Task prompt
The task calls for each line of the records below in which the word "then" appears.

Segment Open

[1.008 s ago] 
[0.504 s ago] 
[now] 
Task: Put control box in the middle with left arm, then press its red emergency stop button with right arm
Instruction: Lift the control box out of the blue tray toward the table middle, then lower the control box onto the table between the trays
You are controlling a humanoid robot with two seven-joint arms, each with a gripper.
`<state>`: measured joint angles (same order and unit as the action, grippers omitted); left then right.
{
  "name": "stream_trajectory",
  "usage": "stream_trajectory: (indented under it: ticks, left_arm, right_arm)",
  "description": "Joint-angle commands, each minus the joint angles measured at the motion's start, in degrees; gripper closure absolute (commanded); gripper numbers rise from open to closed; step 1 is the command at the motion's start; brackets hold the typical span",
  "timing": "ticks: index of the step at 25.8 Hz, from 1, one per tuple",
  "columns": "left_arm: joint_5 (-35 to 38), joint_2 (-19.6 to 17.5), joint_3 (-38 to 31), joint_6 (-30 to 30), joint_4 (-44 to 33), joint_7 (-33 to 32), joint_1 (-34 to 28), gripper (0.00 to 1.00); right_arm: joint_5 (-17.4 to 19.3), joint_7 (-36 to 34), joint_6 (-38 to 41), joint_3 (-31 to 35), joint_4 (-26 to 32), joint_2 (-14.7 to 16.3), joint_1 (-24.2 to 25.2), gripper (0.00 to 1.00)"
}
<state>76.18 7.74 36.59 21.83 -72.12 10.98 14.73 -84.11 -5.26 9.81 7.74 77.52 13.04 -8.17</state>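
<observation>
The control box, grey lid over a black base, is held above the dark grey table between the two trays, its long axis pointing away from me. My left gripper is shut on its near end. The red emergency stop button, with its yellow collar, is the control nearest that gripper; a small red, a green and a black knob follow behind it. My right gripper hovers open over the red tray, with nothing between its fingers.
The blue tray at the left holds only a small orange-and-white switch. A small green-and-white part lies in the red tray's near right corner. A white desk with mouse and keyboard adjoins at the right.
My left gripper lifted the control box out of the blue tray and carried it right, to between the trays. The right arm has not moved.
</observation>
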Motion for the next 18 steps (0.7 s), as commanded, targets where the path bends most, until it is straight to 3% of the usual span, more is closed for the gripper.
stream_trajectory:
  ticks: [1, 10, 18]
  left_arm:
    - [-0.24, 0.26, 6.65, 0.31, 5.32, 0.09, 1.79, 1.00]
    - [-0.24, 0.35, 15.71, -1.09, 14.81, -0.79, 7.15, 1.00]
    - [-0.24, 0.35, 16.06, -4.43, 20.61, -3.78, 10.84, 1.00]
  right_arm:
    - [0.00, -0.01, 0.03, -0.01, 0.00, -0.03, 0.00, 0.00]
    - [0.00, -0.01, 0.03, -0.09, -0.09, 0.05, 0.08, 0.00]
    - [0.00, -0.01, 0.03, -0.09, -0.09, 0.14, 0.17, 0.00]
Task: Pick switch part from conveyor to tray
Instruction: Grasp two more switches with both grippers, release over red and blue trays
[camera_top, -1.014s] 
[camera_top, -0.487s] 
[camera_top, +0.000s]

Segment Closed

Answer section
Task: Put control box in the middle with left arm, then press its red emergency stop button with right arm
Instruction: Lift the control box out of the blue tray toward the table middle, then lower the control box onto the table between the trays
`<state>`: measured joint angles (same order and unit as the action, grippers omitted); left then right.

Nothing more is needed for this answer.